> _INSTRUCTIONS TO FOLLOW_
Which lines below fall between the one containing "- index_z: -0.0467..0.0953" and the one containing "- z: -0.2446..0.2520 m"? Repeat them exactly, counting both of those lines, and add nothing else.

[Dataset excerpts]
■ ■ ■ ■
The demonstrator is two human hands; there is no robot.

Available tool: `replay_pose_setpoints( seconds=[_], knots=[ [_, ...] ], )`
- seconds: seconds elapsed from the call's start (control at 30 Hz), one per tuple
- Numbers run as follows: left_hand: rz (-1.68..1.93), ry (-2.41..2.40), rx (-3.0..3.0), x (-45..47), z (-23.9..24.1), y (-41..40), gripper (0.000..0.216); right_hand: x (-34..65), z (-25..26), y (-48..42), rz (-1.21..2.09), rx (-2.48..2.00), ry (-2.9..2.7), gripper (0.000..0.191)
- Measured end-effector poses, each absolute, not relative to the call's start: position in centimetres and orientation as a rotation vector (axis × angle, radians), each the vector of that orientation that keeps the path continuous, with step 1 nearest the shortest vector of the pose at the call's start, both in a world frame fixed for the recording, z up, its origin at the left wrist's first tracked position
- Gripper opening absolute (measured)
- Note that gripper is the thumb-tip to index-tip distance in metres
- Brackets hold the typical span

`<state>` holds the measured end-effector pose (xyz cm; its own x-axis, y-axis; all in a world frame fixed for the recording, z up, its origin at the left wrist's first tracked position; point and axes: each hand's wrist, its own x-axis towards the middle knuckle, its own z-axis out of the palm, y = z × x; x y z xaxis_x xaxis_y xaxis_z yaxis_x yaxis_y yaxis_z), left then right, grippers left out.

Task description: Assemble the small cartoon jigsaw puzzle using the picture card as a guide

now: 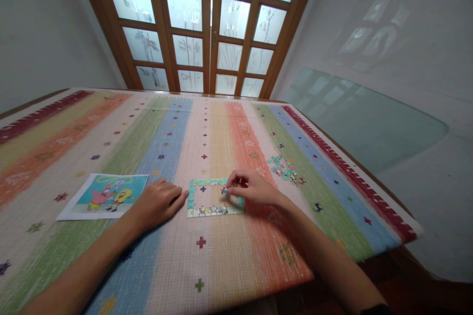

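A jigsaw puzzle border [191, 202] lies on the tablecloth in front of me, joined into a rectangular frame with the cloth showing through its middle. Over its right side, my right hand [249, 187] pinches a small puzzle piece [223, 190] between thumb and fingers, above the inner gap. That hand hides part of the frame's right edge. My left hand [159, 199] rests on the cloth with loosely bent fingers, holding nothing; one digit reaches to the frame's left edge. Beside it lies a printed cartoon picture [107, 194], partly covered at its right by the hand and forearm.
Loose puzzle pieces [284, 169] lie in a pile to the right of my right hand. A striped tablecloth [177, 256] covers the large table. Behind it stand wooden doors [211, 34] with glass panes. A pale glass panel [362, 113] is at the right wall.
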<state>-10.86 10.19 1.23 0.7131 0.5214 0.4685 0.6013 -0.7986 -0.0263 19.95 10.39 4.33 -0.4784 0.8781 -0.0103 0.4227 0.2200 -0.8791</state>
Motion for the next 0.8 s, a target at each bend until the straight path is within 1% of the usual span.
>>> replay_pose_setpoints(
  seconds=[0.13,0.27,0.4,0.57,0.8],
  knots=[
    [-0.797,-0.839,-2.706,-10.1,2.0,9.4,0.045,17.7,4.1,9.8,1.301,-1.162,-2.039,0.003],
    [-0.869,-0.727,-2.757,-8.5,2.1,8.1,0.039,16.9,3.6,9.5,1.315,-1.173,-2.041,0.004],
    [-0.875,-0.630,-2.811,-7.1,1.8,6.9,0.033,16.9,3.2,9.4,1.260,-1.202,-2.081,0.007],
    [-0.862,-0.621,-2.858,-6.7,1.4,6.6,0.022,17.0,3.3,9.5,1.238,-1.196,-2.136,0.009],
    [-0.804,-0.660,-2.901,-6.8,1.3,6.9,0.022,16.9,3.5,9.5,1.163,-1.225,-2.198,0.013]
  ],
)
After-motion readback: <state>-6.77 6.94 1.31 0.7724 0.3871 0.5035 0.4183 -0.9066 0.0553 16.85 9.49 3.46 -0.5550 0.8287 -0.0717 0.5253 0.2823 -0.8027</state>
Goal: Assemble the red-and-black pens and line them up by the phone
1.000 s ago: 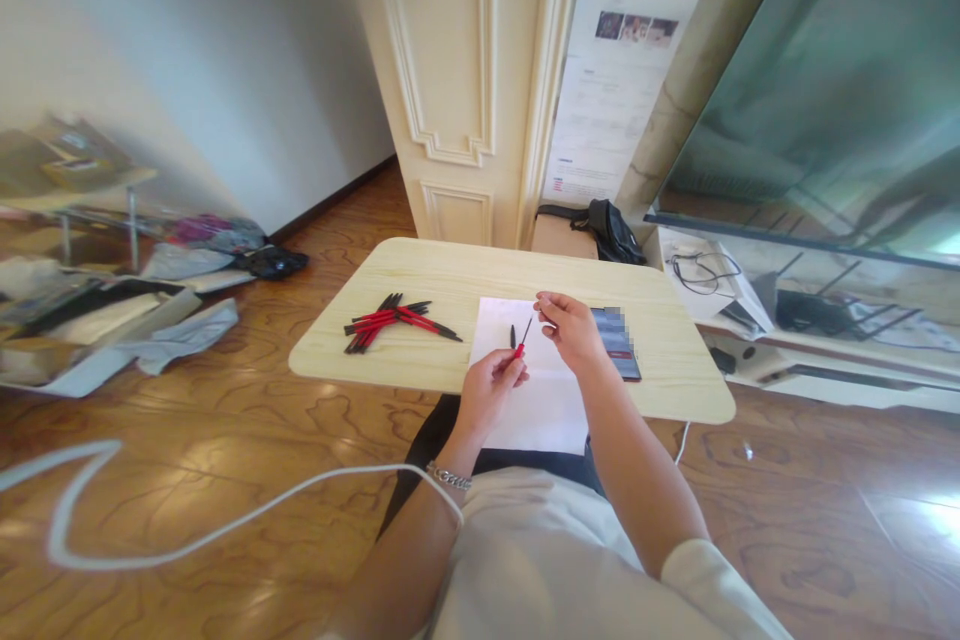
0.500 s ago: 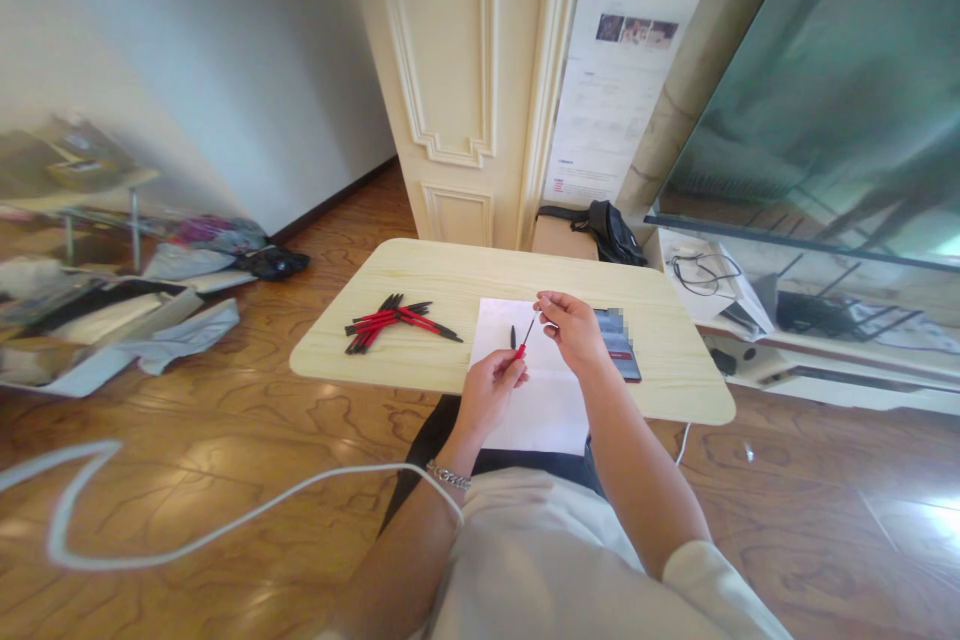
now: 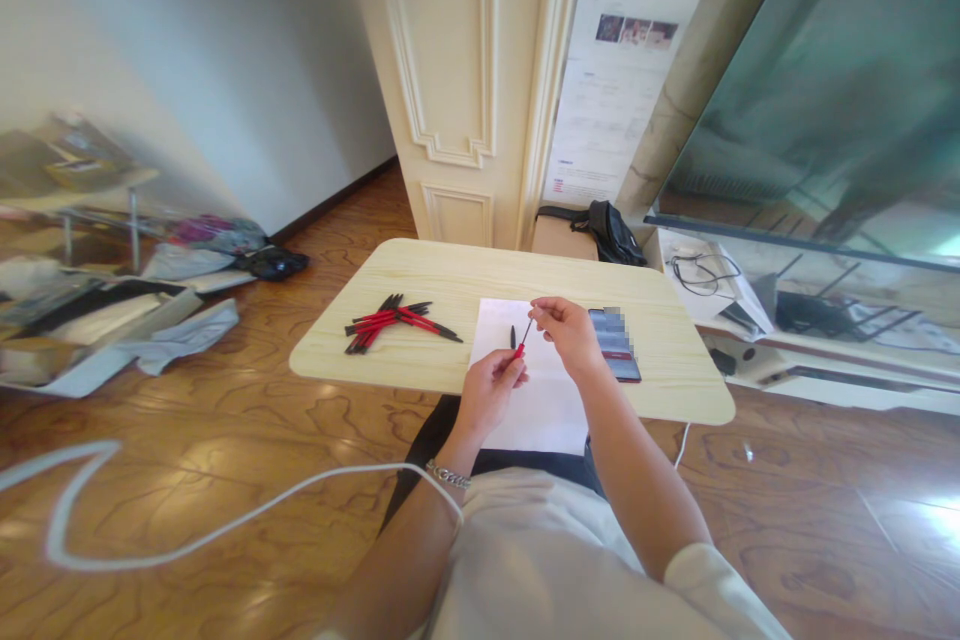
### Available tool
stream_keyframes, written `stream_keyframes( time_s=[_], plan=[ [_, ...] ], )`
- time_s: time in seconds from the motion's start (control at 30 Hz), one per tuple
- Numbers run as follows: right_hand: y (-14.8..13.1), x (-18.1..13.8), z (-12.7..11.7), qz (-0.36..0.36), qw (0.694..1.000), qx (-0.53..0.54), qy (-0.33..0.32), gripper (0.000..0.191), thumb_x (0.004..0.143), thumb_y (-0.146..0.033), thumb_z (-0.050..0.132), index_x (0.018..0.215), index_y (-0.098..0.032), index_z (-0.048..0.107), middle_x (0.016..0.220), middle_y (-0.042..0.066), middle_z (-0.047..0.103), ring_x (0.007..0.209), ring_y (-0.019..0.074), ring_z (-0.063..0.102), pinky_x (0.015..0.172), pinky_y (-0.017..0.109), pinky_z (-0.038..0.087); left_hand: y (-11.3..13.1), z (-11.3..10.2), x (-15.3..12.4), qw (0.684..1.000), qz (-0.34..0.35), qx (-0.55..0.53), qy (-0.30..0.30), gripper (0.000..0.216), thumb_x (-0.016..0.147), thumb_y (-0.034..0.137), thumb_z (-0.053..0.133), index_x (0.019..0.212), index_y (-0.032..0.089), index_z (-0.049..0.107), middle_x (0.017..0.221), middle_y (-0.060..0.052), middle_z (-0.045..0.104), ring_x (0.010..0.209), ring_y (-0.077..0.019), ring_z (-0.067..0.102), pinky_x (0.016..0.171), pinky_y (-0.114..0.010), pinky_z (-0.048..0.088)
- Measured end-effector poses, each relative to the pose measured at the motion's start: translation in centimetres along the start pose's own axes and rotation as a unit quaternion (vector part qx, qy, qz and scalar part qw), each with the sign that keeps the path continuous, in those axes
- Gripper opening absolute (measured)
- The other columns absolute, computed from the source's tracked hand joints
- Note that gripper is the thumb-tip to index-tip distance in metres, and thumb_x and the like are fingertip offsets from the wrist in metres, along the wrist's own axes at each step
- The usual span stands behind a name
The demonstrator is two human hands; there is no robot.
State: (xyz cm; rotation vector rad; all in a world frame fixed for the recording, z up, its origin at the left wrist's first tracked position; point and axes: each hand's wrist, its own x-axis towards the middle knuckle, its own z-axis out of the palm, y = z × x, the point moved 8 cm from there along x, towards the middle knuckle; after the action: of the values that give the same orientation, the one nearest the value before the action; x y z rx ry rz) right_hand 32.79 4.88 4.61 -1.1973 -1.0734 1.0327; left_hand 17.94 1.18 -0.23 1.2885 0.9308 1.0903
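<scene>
My left hand (image 3: 489, 387) is closed round the red barrel of a pen (image 3: 518, 351), held over a white sheet of paper (image 3: 531, 375) on the small light wooden table (image 3: 420, 360). A thin refill (image 3: 526, 332) sticks up out of the barrel. My right hand (image 3: 566, 328) pinches the top end of that refill. A small black pen part (image 3: 513, 336) lies on the paper just left of the hands. A pile of several red and black pens (image 3: 394, 320) lies on the table's left side.
A phone (image 3: 615, 345) lies on the table right of the paper. A white cable (image 3: 187, 530) loops over the wooden floor at the left. Clutter and clothes lie on the floor far left. A black bag (image 3: 611, 230) sits behind the table, and a low shelf (image 3: 787, 340) stands at the right.
My right hand has shifted slightly left and down along the refill. The left hand and the pen barrel have stayed put.
</scene>
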Motion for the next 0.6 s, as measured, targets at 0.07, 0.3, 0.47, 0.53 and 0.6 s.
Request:
stream_keyframes(
  time_s=[0.07,0.3,0.47,0.53,0.6],
  plan=[
    [0.3,-0.2,0.4,-0.014,1.000,-0.017,-0.007,0.028,0.070,-0.037,0.068,0.089,-0.018,0.065,0.073,0.002,0.064,0.061,0.0116,0.051,0.051,0.023,0.036,0.1,0.0,0.0,1.000,0.000,-0.001,0.001,0.036,0.080,0.043,0.062,0.099,0.013,0.064,0.079,-0.008,0.069,0.070,-0.0168,0.067,0.065,-0.028,0.054],
    [1.6,-1.2,1.2,-0.025,1.000,-0.012,-0.001,0.032,0.071,-0.034,0.068,0.097,-0.019,0.060,0.072,0.000,0.065,0.061,0.0114,0.054,0.055,0.024,0.039,-0.8,-0.3,-0.2,0.999,-0.023,-0.030,0.007,0.039,0.078,0.046,0.064,0.098,0.013,0.064,0.076,-0.007,0.069,0.068,-0.0171,0.067,0.063,-0.028,0.054],
    [2.5,-0.1,1.2,0.008,0.996,-0.058,-0.065,0.038,0.076,-0.036,0.060,0.110,-0.018,0.057,0.090,0.006,0.069,0.070,0.0131,0.059,0.058,0.024,0.042,-1.3,-0.8,-0.2,0.999,-0.022,-0.042,0.020,0.042,0.076,0.048,0.066,0.098,0.012,0.065,0.077,-0.008,0.069,0.069,-0.0174,0.067,0.064,-0.028,0.054],
    [3.2,0.9,0.7,0.014,0.985,-0.164,-0.042,0.032,0.081,-0.036,0.054,0.106,-0.018,0.060,0.095,0.007,0.069,0.075,0.0147,0.061,0.063,0.026,0.044,-1.4,-1.1,-0.2,0.998,-0.022,-0.045,0.024,0.042,0.075,0.048,0.066,0.098,0.012,0.065,0.078,-0.008,0.069,0.069,-0.0177,0.068,0.064,-0.028,0.054],
    [3.9,1.8,0.5,0.022,0.947,-0.321,-0.014,0.026,0.081,-0.038,0.054,0.095,-0.019,0.065,0.093,0.008,0.070,0.083,0.0184,0.062,0.072,0.030,0.045,-1.5,-1.3,-0.1,0.999,-0.022,-0.040,0.026,0.042,0.076,0.048,0.065,0.099,0.013,0.065,0.078,-0.008,0.069,0.070,-0.0177,0.068,0.064,-0.028,0.054]
  ],
)
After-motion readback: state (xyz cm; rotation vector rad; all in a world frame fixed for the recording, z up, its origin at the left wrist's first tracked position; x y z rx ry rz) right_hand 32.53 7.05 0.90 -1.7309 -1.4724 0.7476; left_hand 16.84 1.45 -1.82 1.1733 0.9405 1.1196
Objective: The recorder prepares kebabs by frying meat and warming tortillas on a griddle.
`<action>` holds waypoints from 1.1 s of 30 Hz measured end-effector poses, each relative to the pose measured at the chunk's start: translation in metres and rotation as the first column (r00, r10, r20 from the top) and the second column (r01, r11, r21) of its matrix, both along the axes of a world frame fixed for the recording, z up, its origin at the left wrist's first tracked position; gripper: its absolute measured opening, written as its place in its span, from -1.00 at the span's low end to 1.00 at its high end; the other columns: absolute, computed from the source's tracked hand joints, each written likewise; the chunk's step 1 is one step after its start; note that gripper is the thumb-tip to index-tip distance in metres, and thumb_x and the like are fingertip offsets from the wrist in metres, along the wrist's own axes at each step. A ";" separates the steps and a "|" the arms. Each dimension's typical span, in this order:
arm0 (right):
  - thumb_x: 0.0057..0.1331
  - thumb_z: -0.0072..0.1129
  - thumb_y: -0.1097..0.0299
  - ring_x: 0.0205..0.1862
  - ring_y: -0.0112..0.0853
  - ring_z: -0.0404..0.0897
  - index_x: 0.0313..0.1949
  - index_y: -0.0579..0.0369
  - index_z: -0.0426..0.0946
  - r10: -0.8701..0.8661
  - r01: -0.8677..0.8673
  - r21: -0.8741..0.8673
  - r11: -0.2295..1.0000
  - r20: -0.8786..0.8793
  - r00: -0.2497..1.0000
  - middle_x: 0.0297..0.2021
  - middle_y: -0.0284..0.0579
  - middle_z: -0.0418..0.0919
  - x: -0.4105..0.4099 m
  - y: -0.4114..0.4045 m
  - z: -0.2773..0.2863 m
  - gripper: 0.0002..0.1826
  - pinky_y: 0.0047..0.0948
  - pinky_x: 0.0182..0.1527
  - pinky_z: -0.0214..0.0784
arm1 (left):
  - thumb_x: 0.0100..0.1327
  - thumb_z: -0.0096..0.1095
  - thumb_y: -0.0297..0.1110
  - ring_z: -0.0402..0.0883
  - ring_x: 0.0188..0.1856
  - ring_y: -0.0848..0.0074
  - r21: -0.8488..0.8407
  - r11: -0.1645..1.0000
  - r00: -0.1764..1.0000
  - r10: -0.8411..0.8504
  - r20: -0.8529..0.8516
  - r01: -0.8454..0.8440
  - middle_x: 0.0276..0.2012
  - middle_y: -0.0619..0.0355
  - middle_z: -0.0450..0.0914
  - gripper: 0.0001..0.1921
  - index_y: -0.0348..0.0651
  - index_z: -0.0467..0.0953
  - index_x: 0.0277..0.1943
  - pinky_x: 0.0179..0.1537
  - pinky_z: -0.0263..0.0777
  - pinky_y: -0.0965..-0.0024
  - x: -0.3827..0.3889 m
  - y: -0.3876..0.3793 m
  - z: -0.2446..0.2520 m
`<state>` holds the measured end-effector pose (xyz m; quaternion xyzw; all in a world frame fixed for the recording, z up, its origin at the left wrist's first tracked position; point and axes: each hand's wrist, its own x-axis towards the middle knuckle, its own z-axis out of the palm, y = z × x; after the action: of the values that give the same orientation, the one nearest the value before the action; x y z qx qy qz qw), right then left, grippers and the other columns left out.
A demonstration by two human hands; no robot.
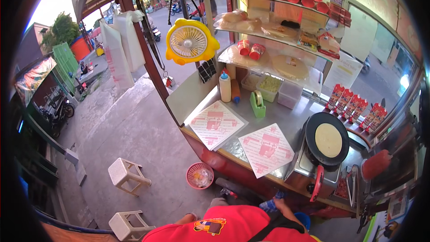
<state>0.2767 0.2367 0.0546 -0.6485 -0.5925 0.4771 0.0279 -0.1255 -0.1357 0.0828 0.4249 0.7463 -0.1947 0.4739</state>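
Observation:
My right hand is low beside the cart's front edge, closed around a blue-and-white patterned cloth or packet. My left hand is out of view; a small piece of bare skin shows at the left side of my red shirt. On the stove to the right rests a black frying pan with a red handle, and a round pale flatbread lies in it. Two printed paper sheets, a left stack and a right one, lie on the metal counter.
A green tape dispenser, squeeze bottles and plastic tubs stand at the back. Metal tongs lie right of the pan handle. A pink basket and plastic stools are on the floor. A yellow fan hangs above.

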 end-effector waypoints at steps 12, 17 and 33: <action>0.21 0.26 0.23 -0.07 -0.05 0.71 -0.16 0.46 0.58 -0.017 -0.015 0.296 0.955 0.106 0.994 -0.19 0.24 0.69 0.002 -0.011 0.011 -0.58 -0.12 -0.04 0.51 | 0.32 0.03 -0.13 0.68 0.08 0.16 0.307 0.940 0.986 -0.121 -0.113 0.151 0.02 -0.07 0.69 -0.63 -0.09 0.70 -0.02 0.06 0.56 0.19 0.028 0.065 -0.011; 0.22 0.24 0.24 -0.22 -0.10 0.74 -0.17 0.37 0.61 0.036 -0.037 0.174 0.984 0.010 0.999 -0.38 0.14 0.71 -0.014 -0.023 0.075 -0.63 -0.16 -0.14 0.52 | 0.36 0.01 -0.07 0.57 0.21 0.13 0.400 0.866 0.949 0.312 0.037 -0.300 0.13 -0.07 0.62 -0.61 -0.07 0.65 0.04 0.24 0.43 0.17 0.019 0.132 -0.006; 0.24 0.24 0.21 0.18 0.28 0.48 0.17 0.64 0.27 -0.140 0.082 0.304 0.949 0.172 0.975 0.11 0.62 0.43 -0.047 -0.054 0.105 -0.28 0.01 0.21 0.34 | 0.32 -0.09 -0.04 0.62 0.18 0.19 0.039 0.852 0.852 0.523 -0.020 -0.522 0.10 -0.08 0.64 -0.53 -0.11 0.70 0.00 0.18 0.49 0.18 -0.066 -0.069 0.010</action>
<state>0.2301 0.1829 0.1594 -0.7122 -0.6196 0.3162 0.0942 -0.1917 -0.2046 0.0931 0.2111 0.8436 -0.0531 0.4909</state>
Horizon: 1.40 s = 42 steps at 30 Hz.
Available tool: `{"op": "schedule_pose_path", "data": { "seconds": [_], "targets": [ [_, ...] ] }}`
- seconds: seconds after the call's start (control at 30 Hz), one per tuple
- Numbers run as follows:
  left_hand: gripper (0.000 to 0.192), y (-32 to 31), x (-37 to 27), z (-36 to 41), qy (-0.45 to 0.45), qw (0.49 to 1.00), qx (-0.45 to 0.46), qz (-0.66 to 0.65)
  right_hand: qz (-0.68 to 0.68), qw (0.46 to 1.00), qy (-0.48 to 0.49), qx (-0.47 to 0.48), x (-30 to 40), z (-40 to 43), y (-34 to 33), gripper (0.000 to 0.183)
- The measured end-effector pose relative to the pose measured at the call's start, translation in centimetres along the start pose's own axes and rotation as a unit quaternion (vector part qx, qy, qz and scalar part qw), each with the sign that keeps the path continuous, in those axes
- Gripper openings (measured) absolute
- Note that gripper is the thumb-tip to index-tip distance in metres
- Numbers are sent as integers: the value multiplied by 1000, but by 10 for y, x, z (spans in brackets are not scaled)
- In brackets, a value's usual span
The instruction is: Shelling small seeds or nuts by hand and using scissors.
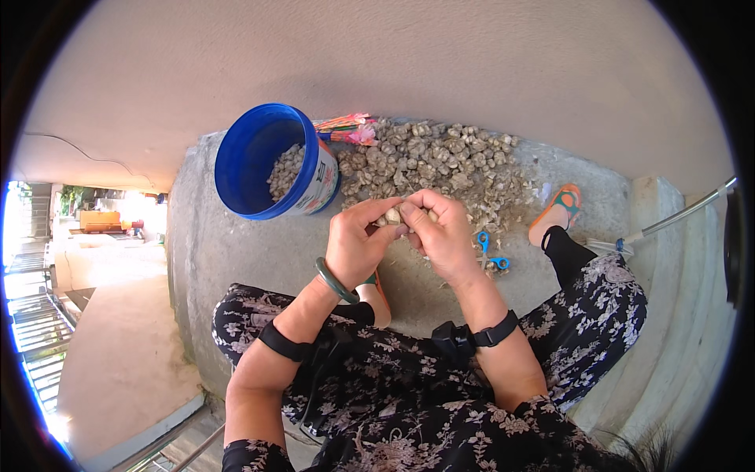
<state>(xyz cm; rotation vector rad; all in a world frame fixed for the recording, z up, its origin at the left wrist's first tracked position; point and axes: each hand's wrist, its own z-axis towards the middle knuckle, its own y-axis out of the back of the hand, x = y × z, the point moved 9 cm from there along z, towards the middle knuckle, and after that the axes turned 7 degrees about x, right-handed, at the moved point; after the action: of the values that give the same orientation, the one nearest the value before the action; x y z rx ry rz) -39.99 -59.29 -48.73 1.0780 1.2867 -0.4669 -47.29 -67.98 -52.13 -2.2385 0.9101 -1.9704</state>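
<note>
Between my two hands is a garlic bulb [390, 216], pale and partly covered by my fingers. My left hand [361, 236] grips its left side with thumb and fingers. On the other side, my right hand [439, 233] has its thumb pressed on the bulb, with pale cloves showing under the fingers. Just beyond my hands lies a heap of dry garlic bulbs [436, 150] on the concrete floor. A blue plastic bucket [259, 124] stands to the left, holding a layer of loose garlic cloves [287, 171].
Blue-handled scissors [489, 253] lie on the floor right of my hands, among papery garlic skins [501, 206]. A pink-and-orange bundle of sticks [351, 130] rests between bucket and wall [401, 59]. My sandalled foot [557, 212] and concrete steps [660, 265] are at right.
</note>
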Motion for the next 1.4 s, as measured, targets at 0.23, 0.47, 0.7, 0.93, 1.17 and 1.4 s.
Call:
{"op": "schedule_pose_path", "data": {
  "seconds": [0.23,0.47,0.7,0.93,1.17,1.4],
  "targets": [
    [31,-5,19,0,40,990,1,-138,49,998,-37,-7,-7,0,4,14],
    [30,-12,22,1,67,978,33,-195,121,989,-90,-2,-19,1,6,13],
    [29,-10,19,1,92,959,31,-267,199,977,-67,-37,-25,0,4,14],
    [24,-11,20,1,111,958,37,-262,204,975,-81,-27,-22,0,-1,19],
    [21,-8,17,5,72,967,7,-246,111,993,-36,-34,-14,2,3,17],
    [19,3,20,4,87,990,-19,-108,-25,998,39,-34,12,-1,1,15]
  ]
}}
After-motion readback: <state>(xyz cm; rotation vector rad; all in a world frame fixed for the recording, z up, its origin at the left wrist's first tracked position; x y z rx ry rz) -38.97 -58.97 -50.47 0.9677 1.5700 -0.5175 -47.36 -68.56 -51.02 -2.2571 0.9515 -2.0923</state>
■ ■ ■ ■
> _SOLUTION TO THIS PROBLEM_
  - index_z: -0.0467..0.0953
  - index_x: 0.0277..0.1943
  - pinky_x: 0.0179..0.1537
  - pinky_z: -0.0263..0.0777
  - pinky_y: -0.0965..-0.0024
  - x: -0.3827..0.3889 m
  - y: -0.3876..0.3793 m
  - z: -0.2446..0.2520 m

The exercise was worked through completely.